| About this exercise |
For every entry below, give an exact repeat and leave out the pictures.
── Extracted material
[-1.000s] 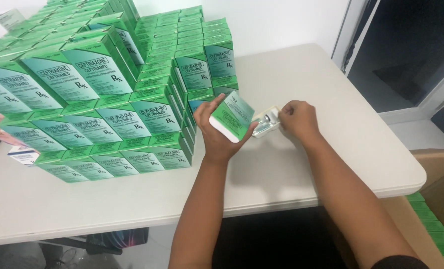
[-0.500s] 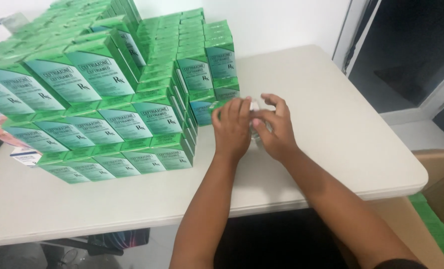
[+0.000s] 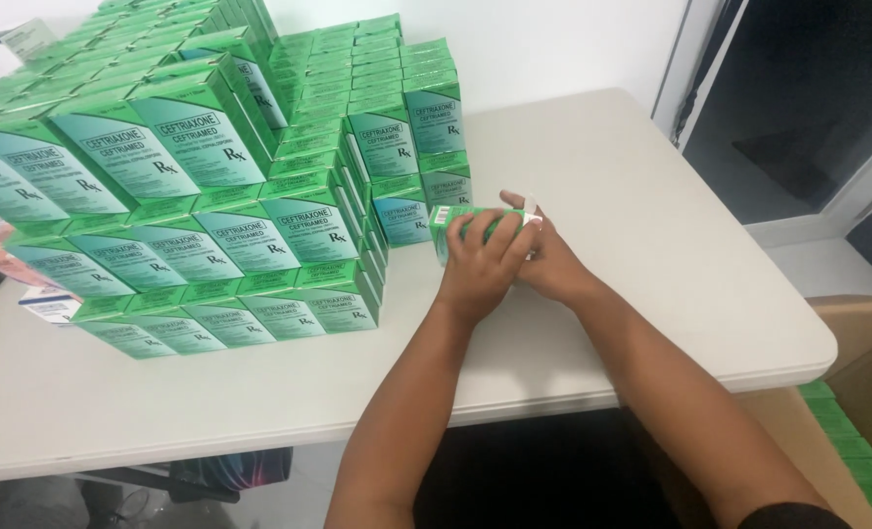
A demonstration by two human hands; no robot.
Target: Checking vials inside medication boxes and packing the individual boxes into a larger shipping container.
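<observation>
Now both hands meet on one green box [image 3: 452, 221] lying on the white table [image 3: 592, 323], just right of the stack [image 3: 211, 176]. Left hand [image 3: 480, 263] wraps over the box's top, fingers curled shut around it. Right hand [image 3: 543, 257] presses against the box's right end, where a white flap [image 3: 530, 207] sticks up; how firmly it grips cannot be told. Cardboard carton [image 3: 862, 392] sits low at near right.

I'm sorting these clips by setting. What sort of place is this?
Probably a pharmacy stockroom or medicine packing room: a big stack of identical green medicine cartons on a plain white folding table, and both hands closing one green carton beside the stack.
</observation>
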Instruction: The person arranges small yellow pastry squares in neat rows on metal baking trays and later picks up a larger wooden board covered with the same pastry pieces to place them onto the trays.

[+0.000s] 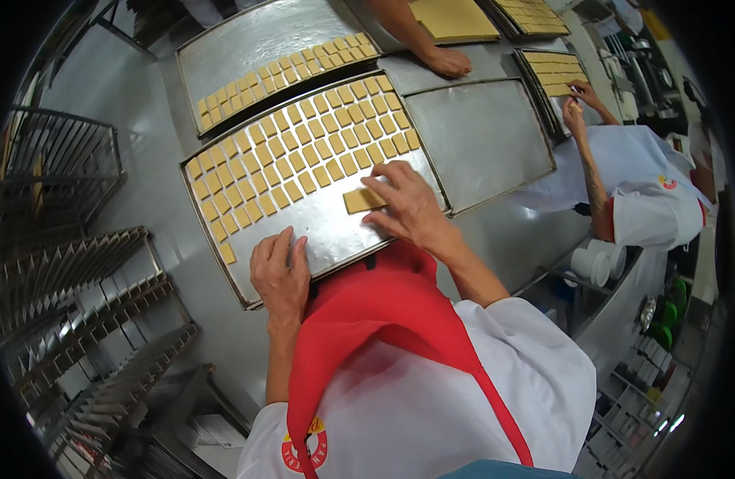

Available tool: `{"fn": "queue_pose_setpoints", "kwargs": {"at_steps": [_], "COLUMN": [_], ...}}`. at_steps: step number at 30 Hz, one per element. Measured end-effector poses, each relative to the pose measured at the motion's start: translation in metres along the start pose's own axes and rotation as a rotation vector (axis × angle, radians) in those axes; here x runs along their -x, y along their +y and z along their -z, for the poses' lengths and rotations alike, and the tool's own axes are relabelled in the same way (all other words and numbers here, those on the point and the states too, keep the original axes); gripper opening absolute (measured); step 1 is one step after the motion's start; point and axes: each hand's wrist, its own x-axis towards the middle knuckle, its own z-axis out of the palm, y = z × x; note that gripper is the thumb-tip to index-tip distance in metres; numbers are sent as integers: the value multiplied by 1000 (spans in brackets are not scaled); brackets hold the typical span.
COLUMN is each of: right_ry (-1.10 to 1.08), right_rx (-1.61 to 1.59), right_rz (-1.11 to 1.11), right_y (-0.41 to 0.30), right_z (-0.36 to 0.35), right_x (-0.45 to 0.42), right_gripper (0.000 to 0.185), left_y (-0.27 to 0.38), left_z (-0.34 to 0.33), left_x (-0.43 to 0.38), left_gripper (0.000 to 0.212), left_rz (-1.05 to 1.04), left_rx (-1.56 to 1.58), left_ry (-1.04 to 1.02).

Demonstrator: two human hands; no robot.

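A metal baking tray [319, 230] lies before me, its far part covered with rows of small rectangular dough pieces [295, 160]. In the bare near part of the tray, my right hand [412, 206] has its thumb and fingers around a longer dough block [360, 201]. The block's right end is hidden under the hand. At the tray's near left edge is my left hand [278, 272], with nothing in it and its thumb apart from the fingers. One dough piece [227, 253] sits alone at the left, nearest to that hand.
Beyond lies another tray [242, 57] with dough pieces; a bare tray [475, 138] adjoins on the right. A co-worker's hand [448, 62] rests on the table at the back. Another person [649, 179] works over a dough tray [550, 72]. Metal racks [74, 287] stand left.
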Motion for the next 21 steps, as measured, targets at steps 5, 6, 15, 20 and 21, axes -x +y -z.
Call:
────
| Result of this exercise |
[-1.000s] 
[-0.500s] 
[+0.000s] 
A demonstration by two human hands; no robot.
Target: Checking vials inside medication boxes and packing the individual boxes into a larger shipping container.
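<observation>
Now both hands meet on one green box [image 3: 452, 221] lying on the white table [image 3: 592, 323], just right of the stack [image 3: 211, 176]. Left hand [image 3: 480, 263] wraps over the box's top, fingers curled shut around it. Right hand [image 3: 543, 257] presses against the box's right end, where a white flap [image 3: 530, 207] sticks up; how firmly it grips cannot be told. Cardboard carton [image 3: 862, 392] sits low at near right.

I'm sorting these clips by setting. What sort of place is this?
Probably a pharmacy stockroom or medicine packing room: a big stack of identical green medicine cartons on a plain white folding table, and both hands closing one green carton beside the stack.
</observation>
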Instruction: The person arranges small yellow pastry squares in neat rows on metal baking trays and later picks up a larger wooden board covered with the same pastry pieces to place them onto the trays.

[+0.000s] 

Available tool: `{"fn": "queue_pose_setpoints", "kwargs": {"at_steps": [_], "COLUMN": [_], ...}}`. at_steps: step number at 30 Hz, one per element. Measured end-effector poses, each relative to the pose measured at the motion's start: translation in metres along the start pose's own axes and rotation as a rotation vector (axis × angle, radians) in those axes; here x runs along their -x, y along their +y and z along their -z, for the poses' lengths and rotations alike, and the tool's own axes are relabelled in the same way (all other words and numbers here, those on the point and the states too, keep the original axes); gripper opening absolute (measured); step 1 is one step after the motion's start; point and axes: each hand's wrist, its own x-axis towards the middle knuckle, its own z-axis out of the palm, y = z × x; note that gripper is the thumb-tip to index-tip distance in metres; numbers are sent as integers: the value multiplied by 1000 (spans in brackets are not scaled); brackets hold the typical span.
COLUMN is each of: right_ry (-1.10 to 1.08), right_rx (-1.61 to 1.59), right_rz (-1.11 to 1.11), right_y (-0.41 to 0.30), right_z (-0.36 to 0.35), right_x (-0.45 to 0.42), right_gripper (0.000 to 0.185), left_y (-0.27 to 0.38), left_z (-0.34 to 0.33), left_x (-0.43 to 0.38), left_gripper (0.000 to 0.212), left_rz (-1.05 to 1.04), left_rx (-1.56 to 1.58), left_ry (-1.04 to 1.02).

Demonstrator: two human hands; no robot.

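A metal baking tray [319, 230] lies before me, its far part covered with rows of small rectangular dough pieces [295, 160]. In the bare near part of the tray, my right hand [412, 206] has its thumb and fingers around a longer dough block [360, 201]. The block's right end is hidden under the hand. At the tray's near left edge is my left hand [278, 272], with nothing in it and its thumb apart from the fingers. One dough piece [227, 253] sits alone at the left, nearest to that hand.
Beyond lies another tray [242, 57] with dough pieces; a bare tray [475, 138] adjoins on the right. A co-worker's hand [448, 62] rests on the table at the back. Another person [649, 179] works over a dough tray [550, 72]. Metal racks [74, 287] stand left.
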Motion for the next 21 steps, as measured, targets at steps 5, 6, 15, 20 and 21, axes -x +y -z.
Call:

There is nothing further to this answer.